Although I started at 8:15, it’s a bit late owing to the fact that I’m now on Pacific time. Winds tend to be lighter early in the morning which might have been a factor a few hours into the day.
I picked up US 50 (yes, the same one!). Out here it’s called the Loneliest Road in America. It seemed mighty busy to me.
I was feeling pretty good, especially after yesterday’s long ride. I knew it had to be a tailwind. I rode all the way up to Sacramento Pass at 7,154 feet. I never felt stressed during the climb, stopping only to munch and eat.
Over the top the thrilling descent revealed the strength of the winds. I was flying down the mountain and getting blown all over. Thankfully, no cars or trucks or rental RVs passed me.
The descent turned toward the south as I entered Spring Valley in the shadow of Windy Peak.
That beneficial tailwind was now in my face and it was strong. (Should’ve hit the road earlier!) even with the remains of the downhill I had to work my butt off to make forward progress. In the valley there were lines of wind turbines spinning away.
The road included a short incline that would have been unremarkable except for the hand of the wind god on my chest.
The wind only intensified, somewhat unusual for this time of year, I’m told.
Crossing the valley to the nearly nonexistent town of Majors Junction took over three hours. The valleys are supposed to be the easy part!
I stopped at an RV Park/Bar/restaurant/motel. The property was surrounded by a fence topped with antlers. The neon sign said “Open”. There was no sign of customers or operators. A sign on the locked door said, “Out back in the barn. Back in 5 minutes.” The porch of the place provided shade from the hot sun while I waited. And waited.
After 15 minutes a woman came out and said, “We’re closed. Tuesday is my only day off.” In other words, “Get lost.”
So I headed up the ridge on the western side of the mountain. My battle with the winds in the valley had deadened my legs. Thankfully the route turned back to the north giving me a helping wind that I sorely needed.
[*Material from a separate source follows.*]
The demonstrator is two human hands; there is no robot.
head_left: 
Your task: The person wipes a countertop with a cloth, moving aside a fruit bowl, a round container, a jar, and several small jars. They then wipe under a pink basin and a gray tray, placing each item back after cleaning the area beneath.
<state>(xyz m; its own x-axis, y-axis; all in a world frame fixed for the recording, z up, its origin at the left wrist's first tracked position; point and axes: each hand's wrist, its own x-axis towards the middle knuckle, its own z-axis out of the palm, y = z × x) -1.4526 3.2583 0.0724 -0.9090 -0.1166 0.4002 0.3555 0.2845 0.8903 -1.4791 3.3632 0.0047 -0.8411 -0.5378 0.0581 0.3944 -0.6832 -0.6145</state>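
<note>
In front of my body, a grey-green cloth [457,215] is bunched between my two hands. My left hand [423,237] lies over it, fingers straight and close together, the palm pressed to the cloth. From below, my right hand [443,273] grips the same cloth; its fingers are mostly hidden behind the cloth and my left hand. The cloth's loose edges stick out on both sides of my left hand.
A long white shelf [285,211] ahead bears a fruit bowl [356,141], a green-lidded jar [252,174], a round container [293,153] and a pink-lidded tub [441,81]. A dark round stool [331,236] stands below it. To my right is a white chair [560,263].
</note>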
It was only five miles to the top but it took well over and hour. I kept stopping to rest and re-full my water bottles from my bladders. The wind was blowing so hard that I was having trouble transferring the water.
I kept poking along until I reached Connors Pass at 7,722 feet. I was a hurtin unit.
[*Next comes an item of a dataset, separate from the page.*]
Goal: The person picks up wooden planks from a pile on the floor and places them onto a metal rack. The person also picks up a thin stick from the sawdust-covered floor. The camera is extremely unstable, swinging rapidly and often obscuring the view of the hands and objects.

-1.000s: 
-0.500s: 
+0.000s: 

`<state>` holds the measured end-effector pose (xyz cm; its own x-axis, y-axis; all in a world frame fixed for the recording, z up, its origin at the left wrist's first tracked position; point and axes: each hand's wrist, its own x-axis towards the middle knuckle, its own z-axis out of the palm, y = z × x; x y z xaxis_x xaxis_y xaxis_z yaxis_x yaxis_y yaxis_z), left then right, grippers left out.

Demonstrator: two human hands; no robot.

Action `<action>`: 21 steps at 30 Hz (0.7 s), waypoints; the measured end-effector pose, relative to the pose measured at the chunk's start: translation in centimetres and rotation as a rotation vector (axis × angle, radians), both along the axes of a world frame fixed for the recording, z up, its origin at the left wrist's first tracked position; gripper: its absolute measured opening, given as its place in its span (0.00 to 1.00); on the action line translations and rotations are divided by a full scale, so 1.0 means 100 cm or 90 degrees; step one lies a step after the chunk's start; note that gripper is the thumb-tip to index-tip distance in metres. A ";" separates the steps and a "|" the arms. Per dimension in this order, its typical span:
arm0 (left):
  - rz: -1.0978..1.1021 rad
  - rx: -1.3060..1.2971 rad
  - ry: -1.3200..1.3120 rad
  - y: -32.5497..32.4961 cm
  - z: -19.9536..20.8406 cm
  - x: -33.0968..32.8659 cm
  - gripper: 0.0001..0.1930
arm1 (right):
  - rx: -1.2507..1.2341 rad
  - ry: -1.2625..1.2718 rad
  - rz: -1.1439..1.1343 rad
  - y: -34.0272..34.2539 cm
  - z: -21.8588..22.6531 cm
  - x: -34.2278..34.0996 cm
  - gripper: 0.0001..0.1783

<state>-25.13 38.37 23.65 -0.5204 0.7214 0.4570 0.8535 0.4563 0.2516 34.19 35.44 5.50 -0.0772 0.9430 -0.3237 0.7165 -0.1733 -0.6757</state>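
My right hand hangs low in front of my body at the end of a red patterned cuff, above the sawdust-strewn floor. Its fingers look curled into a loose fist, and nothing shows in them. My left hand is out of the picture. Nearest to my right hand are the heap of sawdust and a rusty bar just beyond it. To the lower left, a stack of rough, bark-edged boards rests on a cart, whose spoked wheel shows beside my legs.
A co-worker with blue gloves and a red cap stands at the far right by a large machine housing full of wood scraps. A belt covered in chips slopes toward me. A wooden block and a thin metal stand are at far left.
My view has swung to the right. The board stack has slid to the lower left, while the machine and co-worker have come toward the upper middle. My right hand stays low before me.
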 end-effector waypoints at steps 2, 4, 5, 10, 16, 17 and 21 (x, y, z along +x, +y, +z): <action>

With that wind at my back and a long downhill to the Steptoe Valley I moved from my granny to my big ring and boogied. 22 miles to go. Nearly out of water. (Or so I thought. I had at least a liter left.)
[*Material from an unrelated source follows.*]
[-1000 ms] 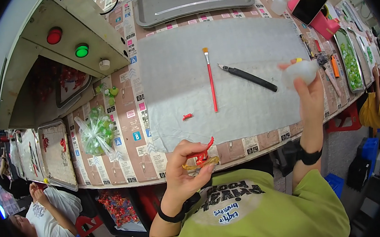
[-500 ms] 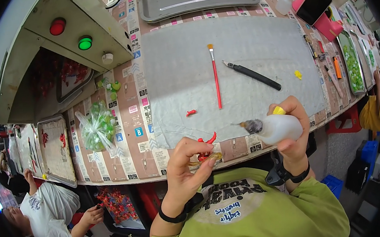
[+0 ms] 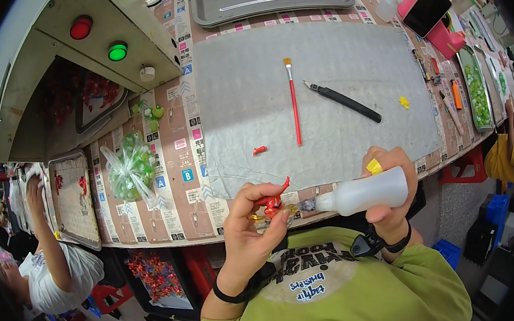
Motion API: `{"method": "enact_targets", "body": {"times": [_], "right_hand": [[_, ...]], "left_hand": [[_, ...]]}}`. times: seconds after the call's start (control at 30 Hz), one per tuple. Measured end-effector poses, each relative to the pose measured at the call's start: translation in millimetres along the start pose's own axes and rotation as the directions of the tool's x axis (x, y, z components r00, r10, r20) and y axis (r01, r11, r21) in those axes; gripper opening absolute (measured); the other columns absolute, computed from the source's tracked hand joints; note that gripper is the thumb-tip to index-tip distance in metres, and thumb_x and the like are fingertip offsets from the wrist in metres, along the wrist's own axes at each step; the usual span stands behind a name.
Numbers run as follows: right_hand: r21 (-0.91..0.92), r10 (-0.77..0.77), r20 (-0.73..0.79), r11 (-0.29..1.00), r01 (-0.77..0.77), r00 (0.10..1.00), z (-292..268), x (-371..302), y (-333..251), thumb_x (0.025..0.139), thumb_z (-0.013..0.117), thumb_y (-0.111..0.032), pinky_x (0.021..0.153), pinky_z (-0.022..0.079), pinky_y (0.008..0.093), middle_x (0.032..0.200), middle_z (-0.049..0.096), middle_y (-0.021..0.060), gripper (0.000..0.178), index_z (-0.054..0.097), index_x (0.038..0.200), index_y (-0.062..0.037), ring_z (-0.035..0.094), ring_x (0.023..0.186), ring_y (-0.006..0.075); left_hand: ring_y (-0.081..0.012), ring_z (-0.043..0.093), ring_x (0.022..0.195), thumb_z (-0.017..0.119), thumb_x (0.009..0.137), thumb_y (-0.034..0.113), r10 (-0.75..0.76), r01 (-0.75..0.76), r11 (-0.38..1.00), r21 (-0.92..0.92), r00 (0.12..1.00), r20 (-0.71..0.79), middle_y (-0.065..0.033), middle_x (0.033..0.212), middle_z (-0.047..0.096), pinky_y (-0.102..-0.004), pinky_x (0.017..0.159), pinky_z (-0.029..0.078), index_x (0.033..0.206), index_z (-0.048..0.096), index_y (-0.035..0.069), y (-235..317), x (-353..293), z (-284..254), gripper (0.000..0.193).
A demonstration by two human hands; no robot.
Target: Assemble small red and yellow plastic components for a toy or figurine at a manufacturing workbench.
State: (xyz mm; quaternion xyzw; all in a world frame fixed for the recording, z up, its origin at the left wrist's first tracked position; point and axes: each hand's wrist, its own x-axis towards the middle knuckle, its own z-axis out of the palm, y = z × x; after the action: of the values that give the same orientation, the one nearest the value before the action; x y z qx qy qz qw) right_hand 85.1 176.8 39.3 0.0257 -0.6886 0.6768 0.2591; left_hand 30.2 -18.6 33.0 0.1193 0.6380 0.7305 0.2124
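Between the thumb and fingers of my left hand [image 3: 248, 228] is a small red figurine [image 3: 272, 207] with a yellowish, see-through part. My right hand [image 3: 398, 218] grips a white squeeze bottle [image 3: 367, 193] lying nearly level, its dark, smudged nozzle [image 3: 305, 205] pointing left. The nozzle tip meets or almost meets the figurine; I cannot tell which. A small yellow piece [image 3: 374, 166] shows at the fingers of my right hand, beside the bottle. On the grey cloth [image 3: 227, 102] ahead lie a red-handled brush [image 3: 295, 111], a black craft knife [image 3: 347, 102], a small red piece [image 3: 260, 151] and a yellow piece [image 3: 404, 103].
A metal tray [image 3: 274, 12] stands at the back. To the left are a machine with red and green lights [image 3: 149, 41], a bag of green pieces [image 3: 132, 168] and a worn tray [image 3: 74, 207]. A phone [image 3: 426, 8] leans on a pink stand. Co-workers sit either side.
The bottle has swung level and moved left, bringing its nozzle to the figurine. My left hand has turned the figurine slightly. The co-worker at the left has reached an arm forward.
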Motion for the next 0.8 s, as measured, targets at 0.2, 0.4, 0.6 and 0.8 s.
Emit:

One surprise today was how green the valleys are. Snow continues to melt on the ridges. I was hoping for flowers but I’ll take grass and sagebrush and trees (on the hillsides).
I closer I was to Ely the slower I seemed to go. I was obviously running out of gas. I grabbed the first cheap hotel I could find, a Motel 6. It’s not nearly as nice as the cheap motels I stayed in the last three nights. (The swimming pool outside my door is gross.)
While sitting on the porch of the closed place in Majors Junction, I decided that if I was having this much trouble on an easy day, I’d be screwed on a longer day. My next day is Ely to Eureka. 78 miles. Four summits. No services. Similar weather.
So I am taking a rest day in Ely. I haven’t had one since Salida, Colorado over two weeks ago. This will give me a chance to rest and buy food. I’m also changing to a different hotel in town.
Miles today: 61.5
Tour miles: 2,383
Top speed: 35.2 mph
One thought on “No Name Tour: Day 41 – Easy Day Turned Hard”
the picture you took that is under the Mules OD shot with the clouds sky and hill looks like a Georgia O’Keeffe painting. Sounds like its a wise move to take a rest and refuel day.
My DC living nephew was in town last weekend and it turns out his future brother in law is a Nats employee (admin or Operations I think) I told my nephew to avail himself of Nats valet bike parking.